- INSTRUCTIONS FOR THE TASK
Return exactly the lines below, starting with the one that has "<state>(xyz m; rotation" and going on through the one that has "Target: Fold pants".
+---+
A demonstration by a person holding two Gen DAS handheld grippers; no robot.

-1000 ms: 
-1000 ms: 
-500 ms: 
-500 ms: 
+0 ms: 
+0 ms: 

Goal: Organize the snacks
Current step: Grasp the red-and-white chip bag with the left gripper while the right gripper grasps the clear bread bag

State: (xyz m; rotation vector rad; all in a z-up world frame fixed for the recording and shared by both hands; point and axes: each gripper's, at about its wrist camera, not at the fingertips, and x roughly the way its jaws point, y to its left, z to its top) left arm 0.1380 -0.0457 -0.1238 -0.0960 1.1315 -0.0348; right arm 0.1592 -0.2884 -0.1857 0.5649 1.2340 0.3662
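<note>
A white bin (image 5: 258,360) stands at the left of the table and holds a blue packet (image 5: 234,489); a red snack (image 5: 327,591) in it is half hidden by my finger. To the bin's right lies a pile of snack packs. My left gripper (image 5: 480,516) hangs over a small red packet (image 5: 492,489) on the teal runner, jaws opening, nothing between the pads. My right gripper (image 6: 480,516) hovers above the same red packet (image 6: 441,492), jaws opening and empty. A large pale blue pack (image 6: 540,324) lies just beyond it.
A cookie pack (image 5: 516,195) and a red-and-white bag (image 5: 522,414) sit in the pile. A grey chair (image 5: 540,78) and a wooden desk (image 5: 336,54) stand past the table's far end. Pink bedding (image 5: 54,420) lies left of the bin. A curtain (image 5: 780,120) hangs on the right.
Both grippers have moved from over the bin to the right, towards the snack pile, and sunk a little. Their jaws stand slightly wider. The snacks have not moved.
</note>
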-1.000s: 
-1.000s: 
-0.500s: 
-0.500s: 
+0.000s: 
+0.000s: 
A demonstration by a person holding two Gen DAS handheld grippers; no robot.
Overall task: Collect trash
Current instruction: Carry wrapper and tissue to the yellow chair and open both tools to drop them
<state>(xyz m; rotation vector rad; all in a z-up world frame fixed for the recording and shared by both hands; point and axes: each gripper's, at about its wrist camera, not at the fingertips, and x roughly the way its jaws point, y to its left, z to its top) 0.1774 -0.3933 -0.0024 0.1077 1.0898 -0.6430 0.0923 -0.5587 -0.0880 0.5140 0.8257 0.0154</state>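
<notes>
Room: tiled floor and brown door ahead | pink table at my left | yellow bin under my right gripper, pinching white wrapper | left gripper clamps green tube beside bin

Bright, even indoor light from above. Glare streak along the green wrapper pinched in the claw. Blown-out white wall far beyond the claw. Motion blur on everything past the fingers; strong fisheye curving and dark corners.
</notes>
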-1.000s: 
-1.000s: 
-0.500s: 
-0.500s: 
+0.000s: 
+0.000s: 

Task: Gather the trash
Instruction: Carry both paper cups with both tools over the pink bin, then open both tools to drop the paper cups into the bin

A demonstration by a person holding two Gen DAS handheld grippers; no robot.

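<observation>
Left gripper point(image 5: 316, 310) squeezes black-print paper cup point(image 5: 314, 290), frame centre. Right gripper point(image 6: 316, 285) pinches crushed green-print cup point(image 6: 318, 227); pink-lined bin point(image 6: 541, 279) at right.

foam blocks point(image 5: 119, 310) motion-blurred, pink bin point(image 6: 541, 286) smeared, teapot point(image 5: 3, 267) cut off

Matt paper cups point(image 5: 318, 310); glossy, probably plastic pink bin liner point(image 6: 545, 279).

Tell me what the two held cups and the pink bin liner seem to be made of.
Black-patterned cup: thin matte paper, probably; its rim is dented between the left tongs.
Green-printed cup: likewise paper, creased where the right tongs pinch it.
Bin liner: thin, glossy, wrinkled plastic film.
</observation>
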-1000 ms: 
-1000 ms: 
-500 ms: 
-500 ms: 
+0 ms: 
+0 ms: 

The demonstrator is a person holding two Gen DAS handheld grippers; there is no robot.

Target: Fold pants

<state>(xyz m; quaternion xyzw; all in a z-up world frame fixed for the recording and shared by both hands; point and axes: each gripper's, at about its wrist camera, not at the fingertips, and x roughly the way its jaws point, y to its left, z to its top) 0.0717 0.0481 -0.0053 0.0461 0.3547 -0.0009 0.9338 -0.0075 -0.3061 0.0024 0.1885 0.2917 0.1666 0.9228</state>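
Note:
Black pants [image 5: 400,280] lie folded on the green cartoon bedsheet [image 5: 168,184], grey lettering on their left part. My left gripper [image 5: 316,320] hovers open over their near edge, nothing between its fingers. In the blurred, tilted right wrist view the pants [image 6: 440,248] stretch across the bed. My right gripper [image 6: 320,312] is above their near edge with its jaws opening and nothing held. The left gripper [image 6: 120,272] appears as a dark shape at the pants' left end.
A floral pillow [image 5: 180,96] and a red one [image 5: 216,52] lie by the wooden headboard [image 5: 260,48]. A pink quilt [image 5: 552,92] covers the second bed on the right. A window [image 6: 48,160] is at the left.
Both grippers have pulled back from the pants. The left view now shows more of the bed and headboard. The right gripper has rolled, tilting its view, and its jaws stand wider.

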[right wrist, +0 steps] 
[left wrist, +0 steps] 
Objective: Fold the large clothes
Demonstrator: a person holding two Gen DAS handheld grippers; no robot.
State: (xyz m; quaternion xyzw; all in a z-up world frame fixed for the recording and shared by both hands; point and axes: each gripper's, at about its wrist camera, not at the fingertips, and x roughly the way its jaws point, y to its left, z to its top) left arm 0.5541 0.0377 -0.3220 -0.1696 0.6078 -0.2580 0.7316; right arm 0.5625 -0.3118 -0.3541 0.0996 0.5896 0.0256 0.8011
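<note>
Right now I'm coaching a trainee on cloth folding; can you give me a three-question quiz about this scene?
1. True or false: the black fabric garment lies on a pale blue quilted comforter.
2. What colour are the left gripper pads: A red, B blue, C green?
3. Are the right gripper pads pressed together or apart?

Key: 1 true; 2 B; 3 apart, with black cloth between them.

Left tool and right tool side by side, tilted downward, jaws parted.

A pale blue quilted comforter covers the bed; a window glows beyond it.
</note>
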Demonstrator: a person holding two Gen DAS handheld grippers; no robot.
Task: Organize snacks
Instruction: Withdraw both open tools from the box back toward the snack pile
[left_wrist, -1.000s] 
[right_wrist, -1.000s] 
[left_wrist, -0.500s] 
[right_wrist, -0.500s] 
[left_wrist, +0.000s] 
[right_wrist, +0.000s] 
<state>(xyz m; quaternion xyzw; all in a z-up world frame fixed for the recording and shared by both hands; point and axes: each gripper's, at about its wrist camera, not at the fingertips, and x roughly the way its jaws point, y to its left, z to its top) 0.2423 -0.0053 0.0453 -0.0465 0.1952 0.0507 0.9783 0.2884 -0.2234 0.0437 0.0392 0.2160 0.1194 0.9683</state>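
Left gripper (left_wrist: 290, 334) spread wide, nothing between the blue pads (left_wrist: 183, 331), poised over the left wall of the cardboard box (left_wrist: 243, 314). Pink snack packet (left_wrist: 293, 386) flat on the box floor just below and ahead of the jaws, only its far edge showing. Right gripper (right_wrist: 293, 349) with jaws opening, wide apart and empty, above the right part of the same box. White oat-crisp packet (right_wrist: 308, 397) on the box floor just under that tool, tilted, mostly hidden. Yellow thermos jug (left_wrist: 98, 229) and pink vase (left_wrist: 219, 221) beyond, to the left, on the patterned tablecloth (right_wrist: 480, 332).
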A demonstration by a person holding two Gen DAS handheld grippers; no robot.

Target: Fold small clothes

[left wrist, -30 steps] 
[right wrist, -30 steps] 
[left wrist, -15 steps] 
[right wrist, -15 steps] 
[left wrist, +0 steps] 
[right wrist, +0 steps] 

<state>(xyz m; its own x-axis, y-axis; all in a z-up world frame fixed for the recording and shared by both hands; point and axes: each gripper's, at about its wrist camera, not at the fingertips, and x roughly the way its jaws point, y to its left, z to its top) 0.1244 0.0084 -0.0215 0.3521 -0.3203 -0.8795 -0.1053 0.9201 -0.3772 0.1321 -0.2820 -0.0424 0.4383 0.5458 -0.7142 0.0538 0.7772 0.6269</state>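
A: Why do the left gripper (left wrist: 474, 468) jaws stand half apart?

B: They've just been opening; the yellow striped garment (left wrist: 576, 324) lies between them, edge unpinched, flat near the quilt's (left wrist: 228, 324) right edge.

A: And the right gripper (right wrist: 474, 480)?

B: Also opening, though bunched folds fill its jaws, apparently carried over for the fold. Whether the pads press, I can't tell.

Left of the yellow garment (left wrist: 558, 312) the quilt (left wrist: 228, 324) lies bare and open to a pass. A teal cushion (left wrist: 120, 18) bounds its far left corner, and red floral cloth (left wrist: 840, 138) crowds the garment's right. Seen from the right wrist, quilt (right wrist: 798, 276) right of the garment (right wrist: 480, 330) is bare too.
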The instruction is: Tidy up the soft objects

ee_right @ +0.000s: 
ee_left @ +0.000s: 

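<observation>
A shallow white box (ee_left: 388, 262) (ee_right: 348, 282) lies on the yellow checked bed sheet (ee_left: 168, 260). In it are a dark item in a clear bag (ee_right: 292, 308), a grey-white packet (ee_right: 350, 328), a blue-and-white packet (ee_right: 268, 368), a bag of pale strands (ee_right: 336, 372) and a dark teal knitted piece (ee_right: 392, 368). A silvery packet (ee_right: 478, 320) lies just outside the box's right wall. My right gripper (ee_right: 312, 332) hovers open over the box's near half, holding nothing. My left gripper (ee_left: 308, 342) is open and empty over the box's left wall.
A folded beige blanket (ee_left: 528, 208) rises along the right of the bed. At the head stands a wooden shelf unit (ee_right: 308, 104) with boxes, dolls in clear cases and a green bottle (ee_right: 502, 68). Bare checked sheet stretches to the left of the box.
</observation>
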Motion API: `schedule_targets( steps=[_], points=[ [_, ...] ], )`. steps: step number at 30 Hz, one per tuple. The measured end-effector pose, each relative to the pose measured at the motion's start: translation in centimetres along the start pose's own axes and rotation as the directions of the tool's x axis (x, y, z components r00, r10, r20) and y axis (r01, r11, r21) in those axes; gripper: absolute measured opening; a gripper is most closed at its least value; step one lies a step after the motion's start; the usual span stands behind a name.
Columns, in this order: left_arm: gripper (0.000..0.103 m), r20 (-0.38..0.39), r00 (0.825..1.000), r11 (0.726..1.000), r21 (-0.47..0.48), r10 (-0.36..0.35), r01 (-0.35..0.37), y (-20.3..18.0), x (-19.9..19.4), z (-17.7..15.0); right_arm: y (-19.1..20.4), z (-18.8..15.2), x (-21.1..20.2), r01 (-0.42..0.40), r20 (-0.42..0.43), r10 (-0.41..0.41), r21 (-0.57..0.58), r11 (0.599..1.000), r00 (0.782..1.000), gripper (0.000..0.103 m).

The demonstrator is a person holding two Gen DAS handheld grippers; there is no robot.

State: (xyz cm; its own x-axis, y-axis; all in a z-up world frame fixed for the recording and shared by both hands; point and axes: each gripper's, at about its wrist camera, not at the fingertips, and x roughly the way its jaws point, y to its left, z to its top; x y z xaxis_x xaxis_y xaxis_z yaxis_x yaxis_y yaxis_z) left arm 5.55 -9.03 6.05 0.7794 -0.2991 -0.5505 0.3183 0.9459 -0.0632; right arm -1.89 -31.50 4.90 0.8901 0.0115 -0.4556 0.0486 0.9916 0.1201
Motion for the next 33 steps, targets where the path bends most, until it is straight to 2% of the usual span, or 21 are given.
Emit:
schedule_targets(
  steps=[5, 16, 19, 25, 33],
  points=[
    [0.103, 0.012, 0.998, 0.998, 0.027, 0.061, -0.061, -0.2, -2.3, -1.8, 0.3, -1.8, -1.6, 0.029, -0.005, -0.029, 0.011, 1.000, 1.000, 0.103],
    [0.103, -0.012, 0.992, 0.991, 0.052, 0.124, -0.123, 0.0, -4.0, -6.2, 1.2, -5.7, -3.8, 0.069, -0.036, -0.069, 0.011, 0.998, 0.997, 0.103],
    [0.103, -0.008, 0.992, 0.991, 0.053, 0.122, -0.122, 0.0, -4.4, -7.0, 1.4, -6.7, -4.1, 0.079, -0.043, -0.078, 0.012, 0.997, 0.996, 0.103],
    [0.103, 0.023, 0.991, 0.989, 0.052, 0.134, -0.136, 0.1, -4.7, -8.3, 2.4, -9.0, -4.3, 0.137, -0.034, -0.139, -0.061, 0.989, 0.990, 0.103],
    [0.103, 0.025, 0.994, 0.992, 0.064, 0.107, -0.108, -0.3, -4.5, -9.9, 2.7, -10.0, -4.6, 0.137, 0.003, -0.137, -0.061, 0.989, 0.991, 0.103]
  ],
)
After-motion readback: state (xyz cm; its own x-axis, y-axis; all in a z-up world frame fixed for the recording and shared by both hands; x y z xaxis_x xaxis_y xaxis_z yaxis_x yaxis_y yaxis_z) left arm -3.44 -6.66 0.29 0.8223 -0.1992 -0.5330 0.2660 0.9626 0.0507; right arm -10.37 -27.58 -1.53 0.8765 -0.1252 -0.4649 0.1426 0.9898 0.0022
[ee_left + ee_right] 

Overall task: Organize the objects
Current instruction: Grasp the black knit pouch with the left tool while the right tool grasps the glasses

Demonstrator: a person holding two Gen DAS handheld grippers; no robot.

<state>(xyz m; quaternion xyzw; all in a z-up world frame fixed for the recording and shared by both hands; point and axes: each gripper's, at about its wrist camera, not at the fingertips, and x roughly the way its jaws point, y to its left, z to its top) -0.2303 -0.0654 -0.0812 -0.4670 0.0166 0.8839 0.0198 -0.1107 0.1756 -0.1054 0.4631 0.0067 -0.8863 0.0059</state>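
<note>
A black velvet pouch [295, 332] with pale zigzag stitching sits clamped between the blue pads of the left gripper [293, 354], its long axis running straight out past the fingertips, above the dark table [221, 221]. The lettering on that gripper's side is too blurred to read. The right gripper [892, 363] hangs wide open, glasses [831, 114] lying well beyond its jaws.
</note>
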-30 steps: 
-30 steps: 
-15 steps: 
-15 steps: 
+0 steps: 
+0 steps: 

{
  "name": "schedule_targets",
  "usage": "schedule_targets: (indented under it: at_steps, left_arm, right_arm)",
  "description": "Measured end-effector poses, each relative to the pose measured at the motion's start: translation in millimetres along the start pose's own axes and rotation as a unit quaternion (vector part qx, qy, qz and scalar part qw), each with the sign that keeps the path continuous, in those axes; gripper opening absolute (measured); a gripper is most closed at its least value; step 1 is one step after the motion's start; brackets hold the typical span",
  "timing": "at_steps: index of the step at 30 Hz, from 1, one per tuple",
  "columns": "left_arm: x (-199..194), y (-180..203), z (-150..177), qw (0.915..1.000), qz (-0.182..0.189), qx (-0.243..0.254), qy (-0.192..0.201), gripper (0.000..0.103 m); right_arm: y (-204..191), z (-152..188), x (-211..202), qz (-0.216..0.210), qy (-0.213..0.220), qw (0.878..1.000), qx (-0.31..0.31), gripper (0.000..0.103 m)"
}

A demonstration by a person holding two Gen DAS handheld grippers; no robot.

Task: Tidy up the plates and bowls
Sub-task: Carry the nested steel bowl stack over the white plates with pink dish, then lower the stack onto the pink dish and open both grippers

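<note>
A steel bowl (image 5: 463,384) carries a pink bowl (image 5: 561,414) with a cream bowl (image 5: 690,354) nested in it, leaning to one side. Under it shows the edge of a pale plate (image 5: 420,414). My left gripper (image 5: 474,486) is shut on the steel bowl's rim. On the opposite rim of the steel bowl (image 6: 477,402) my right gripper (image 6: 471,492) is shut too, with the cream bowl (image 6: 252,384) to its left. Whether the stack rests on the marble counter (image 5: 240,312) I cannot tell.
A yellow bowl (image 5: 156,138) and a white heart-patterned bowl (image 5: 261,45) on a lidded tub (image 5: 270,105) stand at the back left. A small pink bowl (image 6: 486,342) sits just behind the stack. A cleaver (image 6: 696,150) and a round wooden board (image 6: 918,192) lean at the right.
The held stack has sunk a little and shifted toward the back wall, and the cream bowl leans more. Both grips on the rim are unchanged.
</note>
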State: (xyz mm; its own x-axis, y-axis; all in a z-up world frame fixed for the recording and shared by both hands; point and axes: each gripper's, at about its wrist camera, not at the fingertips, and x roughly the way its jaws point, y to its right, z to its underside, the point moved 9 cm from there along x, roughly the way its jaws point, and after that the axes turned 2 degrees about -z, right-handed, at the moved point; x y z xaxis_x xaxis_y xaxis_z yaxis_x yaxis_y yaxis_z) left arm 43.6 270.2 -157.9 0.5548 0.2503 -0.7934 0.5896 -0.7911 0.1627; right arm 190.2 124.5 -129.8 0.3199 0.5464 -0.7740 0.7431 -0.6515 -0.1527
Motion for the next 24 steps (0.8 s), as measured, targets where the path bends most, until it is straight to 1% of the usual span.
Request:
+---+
- SOLUTION TO THIS TASK
<state>(xyz m; rotation vector rad; all in a z-up world frame fixed for the recording and shared by both hands; point and axes: each gripper's, at about its wrist camera, not at the fingertips, and x roughly the way its jaws point, y to its left, z to its top) 0.1774 -0.3933 -0.0024 0.1077 1.0898 -0.6430 0.0923 -0.5587 -0.0880 0.5140 0.8257 0.0154</state>
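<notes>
Room: tiled floor and brown door ahead | pink table at my left | yellow bin under my right gripper, pinching white wrapper | left gripper clamps green tube beside bin

Bright, even indoor light from above. Glare streak along the green wrapper pinched in the claw. Blown-out white wall far beyond the claw. Motion blur on everything past the fingers; strong fisheye curving and dark corners.
</notes>
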-1.000s: 
-1.000s: 
-0.500s: 
-0.500s: 
+0.000s: 
+0.000s: 

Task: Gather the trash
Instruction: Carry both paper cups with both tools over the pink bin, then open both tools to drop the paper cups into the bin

A demonstration by a person holding two Gen DAS handheld grippers; no robot.

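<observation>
Left gripper point(image 5: 316, 310) squeezes black-print paper cup point(image 5: 314, 290), frame centre. Right gripper point(image 6: 316, 285) pinches crushed green-print cup point(image 6: 318, 227); pink-lined bin point(image 6: 541, 279) at right.

foam blocks point(image 5: 119, 310) motion-blurred, pink bin point(image 6: 541, 286) smeared, teapot point(image 5: 3, 267) cut off

Matt paper cups point(image 5: 318, 310); glossy, probably plastic pink bin liner point(image 6: 545, 279).

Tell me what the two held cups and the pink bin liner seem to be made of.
Black-patterned cup: thin matte paper, probably; its rim is dented between the left tongs.
Green-printed cup: likewise paper, creased where the right tongs pinch it.
Bin liner: thin, glossy, wrinkled plastic film.
</observation>
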-1000 ms: 
-1000 ms: 
-500 ms: 
-500 ms: 
+0 ms: 
+0 ms: 

The demonstrator is a person holding two Gen DAS handheld grippers; there is no robot.

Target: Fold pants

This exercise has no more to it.